Для окрашивания промыть образец неподвижного сердечного клапана три раза холодным 0,15 молярным какодилатным буфером в течение пяти минут и полностью погрузить сердечный клапан в раствор из 1,5 ферроцианида калия, 0,15 молярного какодилата, двух миллимоляров хлорида кальция и 2%-ного тетроксида осмия на льду в течение одного часа. Промыть образцы двойной дистиллированной водой комнатной температуры, поместив их в трубку на пять минут с легким перемешиванием. После еще трех промывок поместите образец в фильтрованный раствор тиокарбогидразида при комнатной температуре.
Через 20 минут промыть образец три раза водой, как показано ранее. Затем поместите образец в 2% тетроксид осмия при комнатной температуре. Через 30 минут промыть его водой три раза в течение пяти минут каждый и инкубировать образец в 1% уранилацетата в течение ночи при четырех градусах Цельсия.
Тем временем готовят раствор нитрата свинца. На следующий день выполните этап промывания три раза, как было показано ранее, затем инкубируют ткань сердечного клапана в растворе аспартата свинца при 60 градусах Цельсия в течение 30 минут. Промыть образцы еще три раза, затем выполнить серийную обработку обезвоживания тканей сердечного клапана свежеприготовленным 20, 50, 70 и 90% этанолом на льду в течение пяти минут каждая, после чего следуют две последующие обработки 100% этанолом.
После обезвоживания переместите ткани в ледяной холод ацетона, затем поместите его в свежий ацетон комнатной температуры на 10 минут. Для встраивания внесите смоляную смесь в соответствии со спецификациями производителя. Поместите ткани в последующие обработки от 25 до 75, от 50 до 50 и от 75 до 25 смол в смесь ацетона в течение двух часов каждая.

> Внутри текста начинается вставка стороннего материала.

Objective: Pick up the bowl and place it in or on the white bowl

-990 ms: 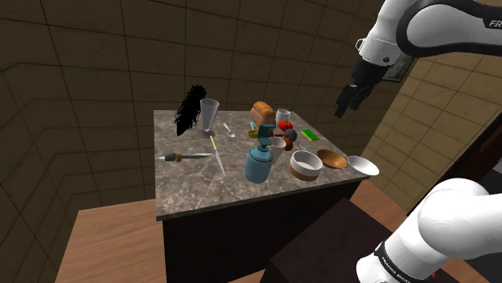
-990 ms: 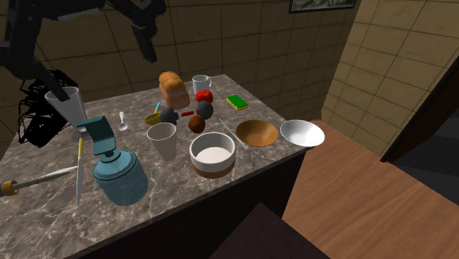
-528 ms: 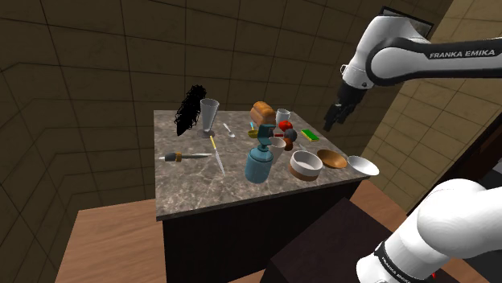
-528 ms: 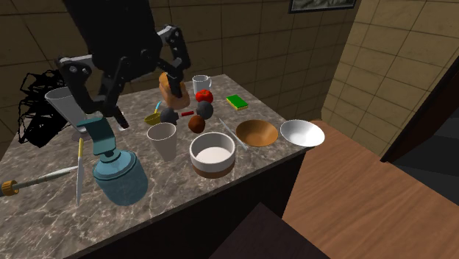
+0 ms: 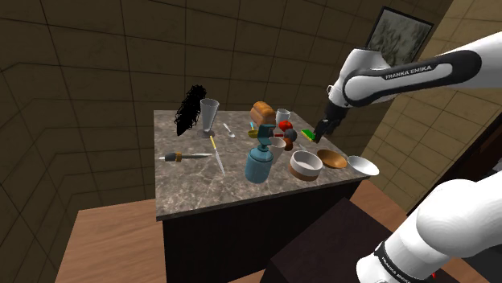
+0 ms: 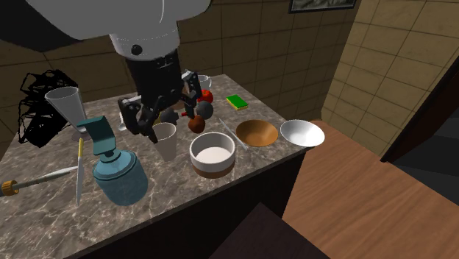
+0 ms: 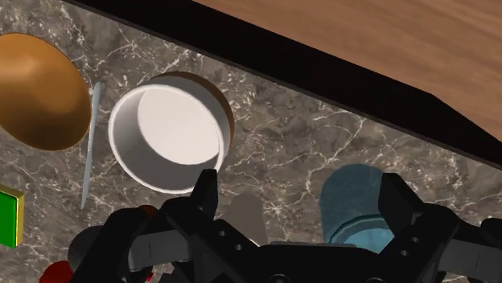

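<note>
A bowl with a white inside and brown outside [image 5: 306, 165] [image 6: 212, 154] [image 7: 167, 137] stands near the marble table's front edge. Beside it lies a shallow orange-brown bowl [image 5: 331, 158] [image 6: 257, 133] [image 7: 36, 92]. The plain white bowl [image 5: 363, 166] [image 6: 302, 133] sits at the table's corner, right at the edge. My gripper [image 5: 320, 137] [image 6: 163, 110] [image 7: 302, 201] hangs open above the clutter behind these bowls, over a pale cup [image 6: 162, 140]. Nothing is between its fingers.
A teal bottle [image 5: 258, 163] [image 6: 118, 171] [image 7: 362, 201] stands close to the brown-and-white bowl. A bread loaf [image 5: 261, 111], green sponge [image 6: 237, 101], tall glass [image 5: 210, 114], screwdriver [image 5: 181, 157] and small round items crowd the table [image 5: 193, 189]. Wooden floor lies beyond the table's edge.
The arm has swung down from high above the table to just over the clutter, moving toward the shoulder view's left. The gripper stayed open; nothing on the table moved.
</note>
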### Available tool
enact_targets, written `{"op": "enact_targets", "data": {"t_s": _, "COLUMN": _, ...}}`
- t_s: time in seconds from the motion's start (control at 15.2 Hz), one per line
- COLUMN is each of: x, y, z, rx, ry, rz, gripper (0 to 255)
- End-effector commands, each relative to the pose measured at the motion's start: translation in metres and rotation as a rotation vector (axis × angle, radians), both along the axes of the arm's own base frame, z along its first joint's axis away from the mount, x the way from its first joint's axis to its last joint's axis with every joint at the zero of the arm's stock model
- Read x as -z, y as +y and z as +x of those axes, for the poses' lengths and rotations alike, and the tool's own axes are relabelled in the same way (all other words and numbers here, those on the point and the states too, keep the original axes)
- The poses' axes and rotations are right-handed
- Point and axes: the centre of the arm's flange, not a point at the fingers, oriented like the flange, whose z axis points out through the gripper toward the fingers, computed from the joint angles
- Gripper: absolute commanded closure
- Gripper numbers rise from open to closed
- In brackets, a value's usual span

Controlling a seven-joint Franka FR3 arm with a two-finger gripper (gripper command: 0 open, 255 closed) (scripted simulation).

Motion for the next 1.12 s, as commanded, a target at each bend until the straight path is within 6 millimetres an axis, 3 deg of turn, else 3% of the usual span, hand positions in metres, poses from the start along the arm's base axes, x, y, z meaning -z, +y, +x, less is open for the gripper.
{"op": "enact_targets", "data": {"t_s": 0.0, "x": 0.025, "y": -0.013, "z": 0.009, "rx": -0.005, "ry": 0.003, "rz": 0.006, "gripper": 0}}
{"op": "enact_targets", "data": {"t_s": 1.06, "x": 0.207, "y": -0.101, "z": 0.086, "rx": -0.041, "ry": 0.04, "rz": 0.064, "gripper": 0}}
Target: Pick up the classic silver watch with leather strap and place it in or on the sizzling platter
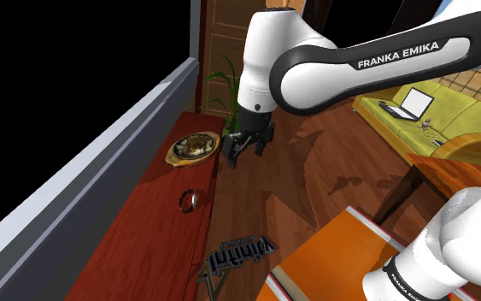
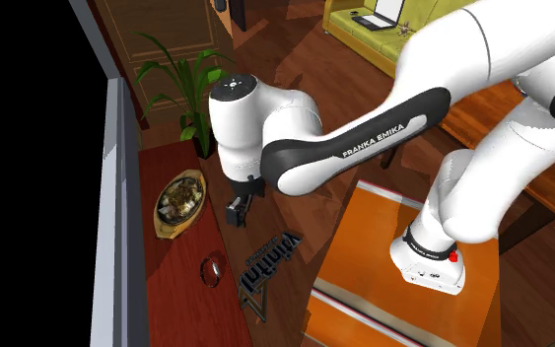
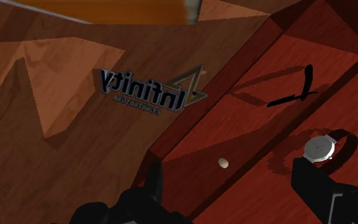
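While the gripper was held open with nothing between its fingers, the watch, silver-faced on a dark strap, was seen lying flat on the dark red surface. In the shoulder view it was placed at six o'clock of the platter, apart from it, and the gripper at three o'clock of the platter.

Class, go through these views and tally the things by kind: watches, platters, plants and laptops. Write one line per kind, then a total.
Watch: 1
Platter: 1
Plant: 1
Laptop: 1
Total: 4
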You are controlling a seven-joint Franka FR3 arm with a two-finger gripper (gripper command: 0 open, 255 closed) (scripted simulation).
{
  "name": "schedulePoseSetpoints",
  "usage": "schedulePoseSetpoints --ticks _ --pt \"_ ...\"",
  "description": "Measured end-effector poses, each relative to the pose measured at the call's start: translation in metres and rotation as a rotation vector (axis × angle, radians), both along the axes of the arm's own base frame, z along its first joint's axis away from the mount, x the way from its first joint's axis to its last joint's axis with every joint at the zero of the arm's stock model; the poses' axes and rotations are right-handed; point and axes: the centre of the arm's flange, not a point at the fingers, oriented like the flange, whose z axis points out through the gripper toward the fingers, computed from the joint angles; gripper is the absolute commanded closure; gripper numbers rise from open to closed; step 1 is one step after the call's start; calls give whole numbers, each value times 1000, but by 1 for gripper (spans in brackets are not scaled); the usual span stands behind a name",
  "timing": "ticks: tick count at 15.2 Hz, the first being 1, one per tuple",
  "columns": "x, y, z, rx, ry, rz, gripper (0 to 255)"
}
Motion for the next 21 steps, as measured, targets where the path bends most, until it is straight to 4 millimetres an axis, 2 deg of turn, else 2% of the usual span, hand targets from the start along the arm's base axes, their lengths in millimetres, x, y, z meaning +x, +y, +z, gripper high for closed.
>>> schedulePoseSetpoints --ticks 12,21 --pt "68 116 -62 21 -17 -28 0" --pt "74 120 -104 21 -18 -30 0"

Наконец, поместите ткани в 100% смолу на ночь. На следующий день поместите ткани в свежую 100% смолу. Через два часа перенесите ткани во встраиваемую капсулу, добавьте свежую 100% смолу и поместите ее в духовку с 60 градусами Цельсия на 48 часов для лечения.
Здесь показана иссеченная анастомозированная легочная артерия до и после применения гидростатического давления. Легочный ствол растяжение радиально указывает на то, что листочки легочного клапана находятся в закрытой конфигурации. Микрокомпьютная томография подтвердила подтверждение легочного клапана.

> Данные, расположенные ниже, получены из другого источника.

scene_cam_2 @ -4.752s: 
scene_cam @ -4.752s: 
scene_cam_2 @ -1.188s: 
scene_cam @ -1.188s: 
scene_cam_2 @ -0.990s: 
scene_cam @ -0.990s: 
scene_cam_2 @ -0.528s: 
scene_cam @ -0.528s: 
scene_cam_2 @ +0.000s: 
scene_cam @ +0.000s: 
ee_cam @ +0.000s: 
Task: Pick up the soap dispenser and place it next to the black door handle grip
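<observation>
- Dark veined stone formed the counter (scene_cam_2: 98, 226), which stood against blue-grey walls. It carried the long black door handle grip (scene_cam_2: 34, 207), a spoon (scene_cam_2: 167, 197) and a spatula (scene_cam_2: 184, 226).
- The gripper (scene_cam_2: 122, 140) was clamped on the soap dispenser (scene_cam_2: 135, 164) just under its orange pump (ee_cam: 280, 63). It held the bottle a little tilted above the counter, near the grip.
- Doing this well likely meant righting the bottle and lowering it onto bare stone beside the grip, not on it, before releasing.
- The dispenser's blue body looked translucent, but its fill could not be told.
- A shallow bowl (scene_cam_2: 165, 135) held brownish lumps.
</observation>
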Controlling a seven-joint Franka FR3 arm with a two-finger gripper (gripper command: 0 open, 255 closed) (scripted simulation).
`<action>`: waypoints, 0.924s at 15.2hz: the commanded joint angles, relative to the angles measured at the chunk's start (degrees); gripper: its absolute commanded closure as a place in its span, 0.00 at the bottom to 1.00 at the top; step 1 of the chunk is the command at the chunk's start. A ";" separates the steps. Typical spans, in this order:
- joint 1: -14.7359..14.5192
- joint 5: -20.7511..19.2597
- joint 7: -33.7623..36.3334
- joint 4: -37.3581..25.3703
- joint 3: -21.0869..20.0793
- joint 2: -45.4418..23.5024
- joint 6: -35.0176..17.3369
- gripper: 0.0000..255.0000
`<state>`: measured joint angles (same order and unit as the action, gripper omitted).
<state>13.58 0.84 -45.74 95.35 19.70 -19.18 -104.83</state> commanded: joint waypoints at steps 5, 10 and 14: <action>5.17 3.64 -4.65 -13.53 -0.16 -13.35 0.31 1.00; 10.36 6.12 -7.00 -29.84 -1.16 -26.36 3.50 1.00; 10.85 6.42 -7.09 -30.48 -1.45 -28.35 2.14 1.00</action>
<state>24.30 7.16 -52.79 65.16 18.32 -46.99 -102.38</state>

Листочки были закрыты, а кольцевое кольцо было круглым, в то время как наблюдалась различная степень неадекватного давления легочного клапана либо фиксацией, либо артериальным коллапсом. Виртуальные поперечные сечения объемного рендеринга микроКТ коррелировали с оптическими изображениями для подтверждения направления и местоположения нарезки. Изображения SEM высокого разрешения SBF были сделаны в локальном регионе внутри листовки, когда блок образцов находился в нужном месте и ориентации.

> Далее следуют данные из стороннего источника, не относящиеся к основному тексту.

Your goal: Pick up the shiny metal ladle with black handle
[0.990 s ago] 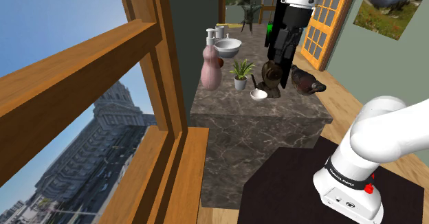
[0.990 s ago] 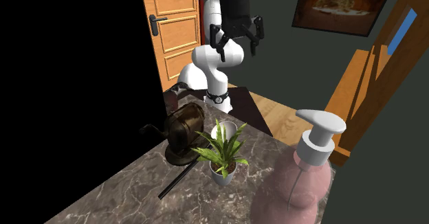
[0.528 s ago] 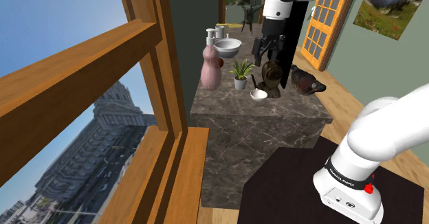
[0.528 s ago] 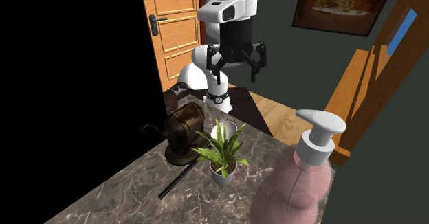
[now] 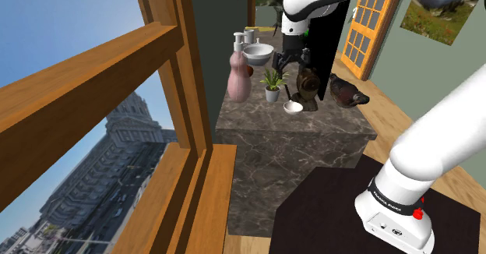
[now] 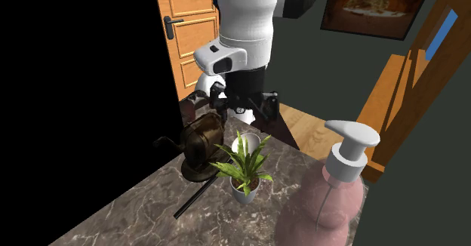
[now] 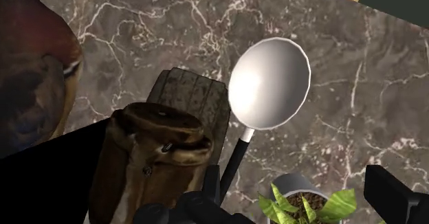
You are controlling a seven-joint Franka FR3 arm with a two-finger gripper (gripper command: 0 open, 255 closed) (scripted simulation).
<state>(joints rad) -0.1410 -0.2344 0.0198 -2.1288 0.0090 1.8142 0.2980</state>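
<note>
The ladle lies on the dark marble counter (image 5: 304, 132). Its shiny round bowl (image 7: 269, 83) faces up and its thin black handle (image 7: 234, 162) runs back toward the potted plant. In the shoulder view the ladle (image 5: 293, 107) sits near the counter's front, between the plant and a brown grinder-like object. In the second exterior view its bowl (image 6: 250, 141) peeks out behind the plant. My gripper (image 5: 292, 58) hangs open above it, touching nothing. It also appears from the front (image 6: 244, 103) and along the hand (image 7: 302, 198), with the ladle's handle beside one finger (image 7: 212, 183).
Close by the ladle stand a brown grinder-like object (image 5: 309, 84), a small potted plant (image 5: 273, 81) and a pink soap dispenser (image 5: 238, 75). A white bowl (image 5: 258, 52) sits further back and a dark bird-like figure (image 5: 346, 90) at the counter's right. A wooden window frame (image 5: 167, 65) borders the left.
The arm has swung down and toward the shoulder view's left, bringing the open gripper from high up to just above the ladle and plant. The objects on the counter have not moved.
</note>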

Здесь показаны коррелированные изображения между виртуальным срезом рендеринга объема микро КТ, изображениями SEM с низким разрешением и SBF SEM высокого разрешения. В 3D-представлении сегментированной области легочного клапана могут быть идентифицированы внеклеточные компоненты, такие как эндотелиальные клетки, клапанные интерстициальные клетки и внеклеточные волокна. При попытке использовать этот протокол, пожалуйста, имейте в виду, что выполнение надавливания имеет решающее значение и гарантирует, что выход будет как можно выше.